Driven by Rising U.S China tensions, lockdowns and inflation, Starbucks’s operating income has declined 42 percent in the fourth quarter of 2022 compared to the year prior. Since it entered the country Starbucks has had a huge share of China’s over 11 billion dollar coffee market. In 2020 the company held 36.4 percent of the tea and coffee shop market. But in 2021, the company faced new competition from a Chinese coffee startup called Luckin Coffee – the company quickly became the second-largest coffee chain in China behind Starbucks.


They went from startup to something like three or four thousand locations in a few years and there was a lot being written about this is the end of Starbucks in China.

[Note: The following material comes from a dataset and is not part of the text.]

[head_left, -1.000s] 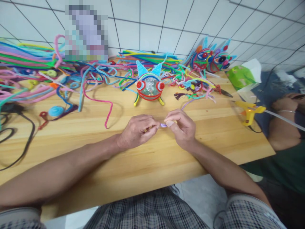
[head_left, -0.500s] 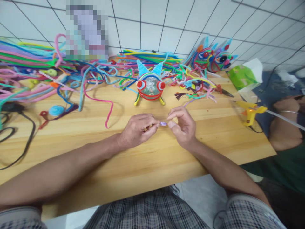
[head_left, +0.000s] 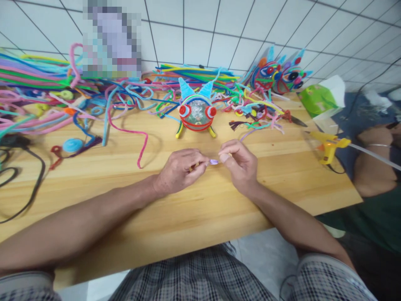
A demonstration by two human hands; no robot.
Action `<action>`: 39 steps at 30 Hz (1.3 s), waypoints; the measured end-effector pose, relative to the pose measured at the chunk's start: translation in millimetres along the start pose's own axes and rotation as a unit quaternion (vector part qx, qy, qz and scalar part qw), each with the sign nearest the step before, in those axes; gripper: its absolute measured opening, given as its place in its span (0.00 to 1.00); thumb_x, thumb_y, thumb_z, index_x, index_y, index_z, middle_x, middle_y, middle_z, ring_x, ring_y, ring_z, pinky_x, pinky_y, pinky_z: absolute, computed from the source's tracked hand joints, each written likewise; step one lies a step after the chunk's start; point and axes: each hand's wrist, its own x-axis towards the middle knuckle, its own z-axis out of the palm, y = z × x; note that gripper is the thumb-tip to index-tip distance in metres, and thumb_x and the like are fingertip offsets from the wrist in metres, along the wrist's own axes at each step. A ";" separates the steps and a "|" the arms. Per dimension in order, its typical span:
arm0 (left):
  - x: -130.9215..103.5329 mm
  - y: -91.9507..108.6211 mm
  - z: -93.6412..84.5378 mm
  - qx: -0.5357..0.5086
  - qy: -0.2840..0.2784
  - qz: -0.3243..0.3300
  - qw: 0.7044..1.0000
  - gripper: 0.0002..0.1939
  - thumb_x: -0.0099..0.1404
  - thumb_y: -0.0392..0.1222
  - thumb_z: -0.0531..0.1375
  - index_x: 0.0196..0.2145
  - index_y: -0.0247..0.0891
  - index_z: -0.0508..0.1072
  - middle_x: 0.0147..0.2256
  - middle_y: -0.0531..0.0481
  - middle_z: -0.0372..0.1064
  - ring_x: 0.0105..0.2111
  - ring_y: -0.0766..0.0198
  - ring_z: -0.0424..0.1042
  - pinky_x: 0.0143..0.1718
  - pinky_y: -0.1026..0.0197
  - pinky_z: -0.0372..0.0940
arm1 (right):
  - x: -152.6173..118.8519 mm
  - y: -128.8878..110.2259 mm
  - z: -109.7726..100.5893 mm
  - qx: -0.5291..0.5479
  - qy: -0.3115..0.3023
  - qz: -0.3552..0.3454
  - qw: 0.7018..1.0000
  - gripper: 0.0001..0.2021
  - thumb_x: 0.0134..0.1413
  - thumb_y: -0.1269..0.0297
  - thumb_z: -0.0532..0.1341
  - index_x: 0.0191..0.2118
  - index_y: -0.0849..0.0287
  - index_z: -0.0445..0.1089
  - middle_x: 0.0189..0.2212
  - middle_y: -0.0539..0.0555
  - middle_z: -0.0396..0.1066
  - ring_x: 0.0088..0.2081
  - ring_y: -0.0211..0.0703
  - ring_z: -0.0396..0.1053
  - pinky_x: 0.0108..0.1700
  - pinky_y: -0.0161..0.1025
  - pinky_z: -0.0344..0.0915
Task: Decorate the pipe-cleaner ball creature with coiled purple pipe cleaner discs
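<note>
Between my hands is a small purple piece (head_left: 214, 161). My left hand (head_left: 184, 169) pinches its left end between thumb and fingertips. Just right of the piece, my right hand (head_left: 239, 165) has thumb and forefinger pressed together; whatever lies between them is too small to make out. Beyond my hands stands a round clear figure (head_left: 196, 113) with light blue pointed ears, red and light blue eyes, red bands round its lower part and yellow-green feet. Neither hand touches it.
Coloured pipe cleaners (head_left: 40, 75) lie heaped along the back and left. A yellow glue gun (head_left: 328, 146) and scissors (head_left: 297, 121) lie at the right. Two finished-looking figures (head_left: 266, 77) stand back right. A person's arm (head_left: 377, 163) is beyond the table's right edge; a black cord (head_left: 39, 188) lies left.
My right thumb and forefinger, slightly apart before, have closed together near the purple piece. My left hand has barely moved.
</note>
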 end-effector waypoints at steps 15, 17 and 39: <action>0.9 0.3 0.0 0.006 0.006 0.012 1.000 0.05 0.74 0.31 0.62 0.39 0.36 0.77 0.29 0.50 0.78 0.26 0.68 0.75 0.30 0.66 0.67 | -6.8 14.8 -2.8 -0.059 0.046 -0.142 0.987 0.12 0.58 0.57 0.77 0.41 0.48 0.75 0.34 0.49 0.73 0.37 0.45 0.73 0.42 0.46 0.71; 1.0 0.4 0.0 0.006 0.006 0.013 1.000 0.05 0.74 0.31 0.62 0.39 0.36 0.77 0.29 0.50 0.78 0.26 0.68 0.75 0.30 0.66 0.67 | -6.1 13.1 -3.4 -0.060 0.042 -0.158 0.985 0.11 0.59 0.59 0.76 0.41 0.49 0.75 0.35 0.49 0.74 0.37 0.44 0.74 0.40 0.45 0.71; 0.4 -0.8 0.2 0.004 0.010 0.016 1.000 0.05 0.73 0.31 0.62 0.38 0.37 0.76 0.27 0.52 0.76 0.26 0.68 0.74 0.30 0.65 0.67 | -0.1 1.2 1.0 -0.091 -0.056 -0.077 0.991 0.07 0.61 0.69 0.64 0.44 0.52 0.71 0.40 0.52 0.74 0.44 0.48 0.74 0.48 0.49 0.72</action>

But in 2021, Luckin Coffee filed for chapter 15 bankruptcy. In its balance sheet the company fabricated more than 300 million dollars in sales. Luckin was fined 180 million dollars by the Securities and Exchange Commission and was forced to de-list from the NASDAQ.


It was a house of cards that fell apart and collapsed you know roughly a year or two after they hit their peak. Luckin is still in business but they’re certainly not a major threat to Starbucks.


Things change in China very quickly. You can have a competitor you never heard of open 2000 outlets in a year and suddenly you have an issue. So we see these dynamic sorts of companies pop up all the time and so far they haven’t hit Starbucks, which is sort of cruising along at a premium level. Down below it’s a lot more brutal.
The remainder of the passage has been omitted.